Posted on 11/11/2002 4:54:12 AM PST by snopercod

PLAYAS DE ROSARITO, Mexico -- The surveyors working across the street from her humble home piqued Guadalupe Concha's curiosity, so the bilingual secretary asked what they were doing.

She expected to be told more homes were being built on the enormous lot, as the owners of the land had told her when she bought her property for $20,000 from them nearly five years ago.

Instead, she discovered Houston-based companies El Paso Corp. and ConocoPhillips planned to build a liquefied natural gas, or LNG, receiving terminal here.

It's one of at least five such terminals being planned within less than 50 miles of one another, all part of a drive to find alternatives to a shrinking supply of natural gas.

In addition to the consortium of El Paso Corp. and ConocoPhillips, Houston-based Marathon Oil Co., San Diego-based Sempra Energy, San Francisco-based ChevronTexaco Corp., and Shell Gas & Power all plan to build terminals worth hundreds of millions of dollars in the Mexican state of Baja California.

These companies plan to buy natural gas from Australia or Asian and South American countries, chill it into a liquid form and ship it in tankers to the proposed receiving terminals in Mexico. The terminals will regasify the fuel and send it via pipelines to customers either in the United States or Mexico.

People in this town know Mexico needs such alternative sources of fuel to keep up with its population and frenzied industrial growth and to pay cheaper prices than they do now.
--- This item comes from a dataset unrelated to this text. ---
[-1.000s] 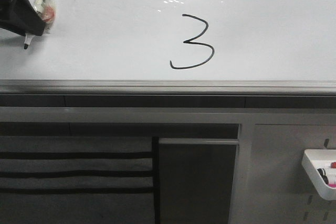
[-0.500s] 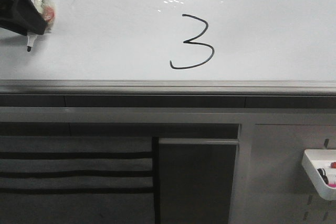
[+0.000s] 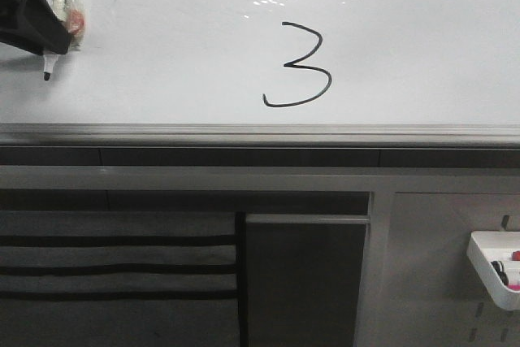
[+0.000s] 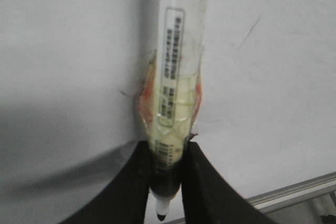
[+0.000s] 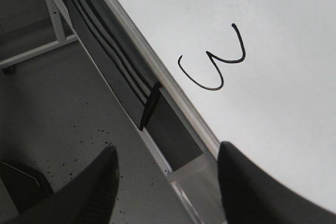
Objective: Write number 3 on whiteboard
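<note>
Front cam + wrists, shared whiteboard (image 3: 162,54)

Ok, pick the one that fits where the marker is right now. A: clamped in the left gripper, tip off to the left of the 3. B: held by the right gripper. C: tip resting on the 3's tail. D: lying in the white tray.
A: the left gripper is shut on the marker, whose tip sits far left of the number 3 on the whiteboard, while the right gripper is open and empty.
</note>
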You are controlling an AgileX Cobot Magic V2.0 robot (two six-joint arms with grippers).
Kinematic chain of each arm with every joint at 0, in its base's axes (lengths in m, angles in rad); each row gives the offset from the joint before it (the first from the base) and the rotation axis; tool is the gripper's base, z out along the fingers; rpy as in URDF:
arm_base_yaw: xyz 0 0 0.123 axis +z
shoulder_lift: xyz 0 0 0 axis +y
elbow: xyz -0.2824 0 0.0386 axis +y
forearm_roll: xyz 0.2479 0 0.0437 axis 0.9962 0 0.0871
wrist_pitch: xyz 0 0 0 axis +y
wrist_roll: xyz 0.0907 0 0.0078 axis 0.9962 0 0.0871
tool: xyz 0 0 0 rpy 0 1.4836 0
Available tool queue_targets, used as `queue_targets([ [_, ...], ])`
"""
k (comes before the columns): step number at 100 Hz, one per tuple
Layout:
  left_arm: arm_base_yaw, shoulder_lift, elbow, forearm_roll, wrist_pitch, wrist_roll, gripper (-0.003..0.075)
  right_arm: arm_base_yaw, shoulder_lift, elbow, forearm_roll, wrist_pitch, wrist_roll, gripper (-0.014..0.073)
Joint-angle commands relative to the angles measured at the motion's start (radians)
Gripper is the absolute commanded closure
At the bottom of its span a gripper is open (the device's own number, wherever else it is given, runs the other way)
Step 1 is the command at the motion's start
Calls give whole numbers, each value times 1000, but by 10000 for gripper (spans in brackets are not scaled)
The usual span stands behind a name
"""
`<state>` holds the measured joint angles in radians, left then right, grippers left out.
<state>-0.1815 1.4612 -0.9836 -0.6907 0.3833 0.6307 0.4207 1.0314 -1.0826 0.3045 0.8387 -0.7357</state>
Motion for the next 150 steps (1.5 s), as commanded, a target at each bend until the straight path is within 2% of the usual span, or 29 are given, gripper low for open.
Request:
queue_targets([
  [1,-7,-30,-27,-13,-31,-9,631,-8,-17,-28,26,-53,-1,221],
  [8,-7,-30,-27,-9,-31,-9,566,-8,-17,-28,26,-53,-1,221],
  [20,-7,-30,-27,25,-25,-9,398,-8,-17,-28,26,-55,-1,221],
  [29,-7,-30,-27,40,-28,-9,343,-8,-17,-28,26,-55,-1,221],
  [45,-7,-30,-27,25,-43,-9,343,-8,-17,-28,26,-55,-1,221],
  [65,-7,-35,-27,35,17,6,343,-8,-17,-28,26,-61,-1,221],
  [77,-7,-92,-27,35,21,38,343,-8,-30,-28,26,-65,43,221],
  [86,-7,-175,-27,43,24,56,343,-8,-56,-28,21,-69,117,221],
  [97,-7,-292,-25,89,82,54,343,-34,-104,-28,-33,-62,325,228],
  [104,-7,-370,-13,99,122,52,343,-72,-148,-15,-90,-55,470,263],
  [111,-7,-455,19,99,122,50,343,-109,-199,16,-113,-72,532,302],
  [124,-7,-614,141,99,70,8,343,-169,-320,125,-113,-128,555,366],
  [139,-7,-767,288,99,21,-3,343,-179,-447,247,-115,-184,557,436],
  [150,-7,-824,360,99,-19,-3,343,-179,-503,309,-115,-197,575,533],
])
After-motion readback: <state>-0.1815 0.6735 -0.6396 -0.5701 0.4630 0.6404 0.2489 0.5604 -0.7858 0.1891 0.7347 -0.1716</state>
But the news that a terminal would be built in her front yard filled Concha with fear because adjacent to the proposed site is a government power plant and Petroleos de Mexico, or Pemex, oil and gas tanks, both of which are covered in rust and peeling paint.

"We're scared enough with this here," said Concha, 42, pointing to the Pemex tanks and Presidente Juarez power plant. Concha and many of her neighbors have tried to sell their homes with no luck.
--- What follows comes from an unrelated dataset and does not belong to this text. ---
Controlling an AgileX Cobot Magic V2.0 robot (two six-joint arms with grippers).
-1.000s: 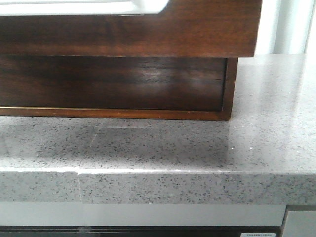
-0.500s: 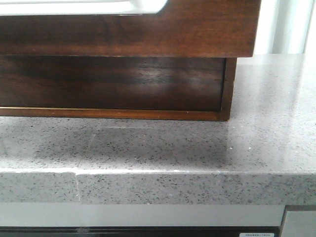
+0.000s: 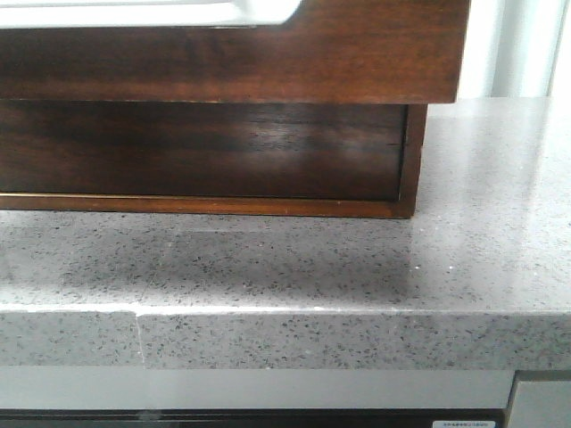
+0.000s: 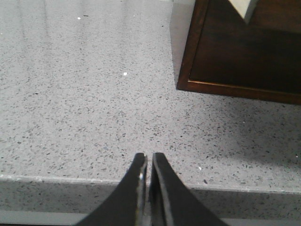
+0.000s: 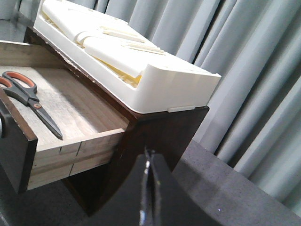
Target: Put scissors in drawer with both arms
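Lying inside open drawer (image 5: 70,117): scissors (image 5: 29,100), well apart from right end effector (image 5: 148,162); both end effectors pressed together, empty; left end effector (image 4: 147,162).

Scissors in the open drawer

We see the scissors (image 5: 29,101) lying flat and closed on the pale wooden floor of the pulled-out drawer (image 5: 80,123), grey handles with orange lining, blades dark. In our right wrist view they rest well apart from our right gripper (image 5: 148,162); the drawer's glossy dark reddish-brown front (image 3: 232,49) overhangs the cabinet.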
"Who wants it," Concha said of her three-bedroom home worth about $130,000.

The fear that a leak at the gas terminal could trigger a massive explosion or similar disaster at the Pemex plant has led some of the 64,000 residents of this beachside town to fight the energy giants' plans.
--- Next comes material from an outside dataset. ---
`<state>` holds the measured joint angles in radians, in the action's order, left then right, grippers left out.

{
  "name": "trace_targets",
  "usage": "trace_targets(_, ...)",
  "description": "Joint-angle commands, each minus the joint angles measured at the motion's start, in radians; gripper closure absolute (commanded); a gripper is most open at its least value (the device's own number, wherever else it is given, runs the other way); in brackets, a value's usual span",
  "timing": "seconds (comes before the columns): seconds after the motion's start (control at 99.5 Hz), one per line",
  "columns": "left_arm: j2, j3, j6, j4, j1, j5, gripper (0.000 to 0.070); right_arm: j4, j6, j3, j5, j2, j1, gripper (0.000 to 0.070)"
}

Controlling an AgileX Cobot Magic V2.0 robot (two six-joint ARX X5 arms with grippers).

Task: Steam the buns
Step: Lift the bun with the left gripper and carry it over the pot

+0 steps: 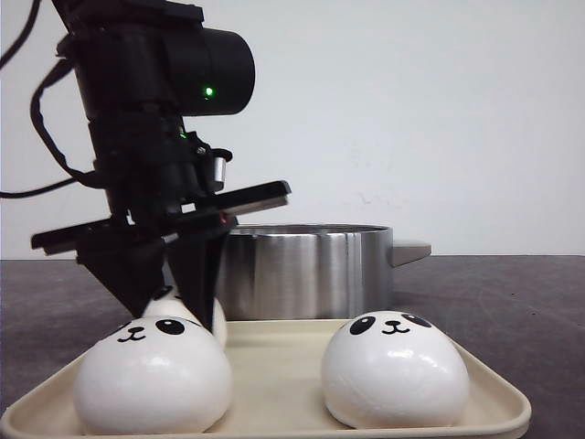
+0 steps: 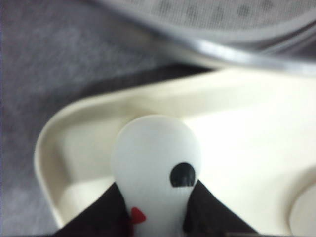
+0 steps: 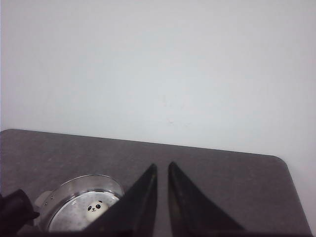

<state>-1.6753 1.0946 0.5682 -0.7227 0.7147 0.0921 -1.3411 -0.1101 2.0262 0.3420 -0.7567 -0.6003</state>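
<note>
Three white panda-faced buns are on the cream tray [image 1: 274, 366]. One sits at the front left [image 1: 151, 375] and one at the right [image 1: 395, 370]. The third bun [image 2: 155, 148] lies behind the front-left one, near the tray's corner, squeezed between my left gripper's black fingers. My left gripper [image 1: 179, 306] is shut on it, reaching down from above. A further bun [image 3: 95, 210] lies inside the steel steamer pot [image 1: 306, 270] behind the tray. My right gripper [image 3: 162, 167] hangs high over the table, shut, holding nothing.
The pot has a handle [image 1: 409, 249] sticking out to its right and a perforated plate [image 2: 222, 10] inside. The dark grey table [image 1: 512, 311] runs to a white wall. The tray's raised rim [image 2: 47, 148] curves close around the held bun.
</note>
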Motion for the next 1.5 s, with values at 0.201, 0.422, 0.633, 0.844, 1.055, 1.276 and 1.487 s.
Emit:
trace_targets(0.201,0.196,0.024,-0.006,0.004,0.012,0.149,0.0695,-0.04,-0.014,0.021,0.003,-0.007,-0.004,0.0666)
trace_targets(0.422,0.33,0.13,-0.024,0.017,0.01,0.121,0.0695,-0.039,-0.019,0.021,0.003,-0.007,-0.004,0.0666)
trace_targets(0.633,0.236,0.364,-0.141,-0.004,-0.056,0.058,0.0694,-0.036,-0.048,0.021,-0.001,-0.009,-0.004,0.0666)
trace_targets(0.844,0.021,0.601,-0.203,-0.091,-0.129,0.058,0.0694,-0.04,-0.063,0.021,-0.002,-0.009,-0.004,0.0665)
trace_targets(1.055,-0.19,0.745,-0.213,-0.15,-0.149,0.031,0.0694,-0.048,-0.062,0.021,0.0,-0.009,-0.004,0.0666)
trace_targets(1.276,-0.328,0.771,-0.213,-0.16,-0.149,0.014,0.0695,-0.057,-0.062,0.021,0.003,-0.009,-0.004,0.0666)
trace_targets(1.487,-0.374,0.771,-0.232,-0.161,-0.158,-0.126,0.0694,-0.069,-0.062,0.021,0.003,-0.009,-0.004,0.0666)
Up and down the coast of Baja, many Mexicans are organizing to oppose construction of similar gas terminals in their communities.

Energy companies assure residents that natural gas is a clean-burning fuel and that no risk of explosion exists.

But an explosion isn't the only concern of residents, who fear a giant gas terminal at the entrance to their town will drive away tourism, the lifeblood of Rosarito, as it is commonly called.

Until recently, this was a sleepy seaside town where Americans and Tijuana residents came to surf, eat lobster or buy handmade furniture. A few years ago, it gained international fame when the movie Titanic was filmed just a few miles south.

"If tourism goes down, the whole town would go down," said Eduardo Orozco, a furniture maker who is leading the fight against the El Paso/

ConocoPhillips project.

Officials from El Paso/ConocoPhillips declined an interview request but did distribute to local residents a comic-book-style pamphlet to assure neighbors the terminal would be safe and would provide jobs for locals.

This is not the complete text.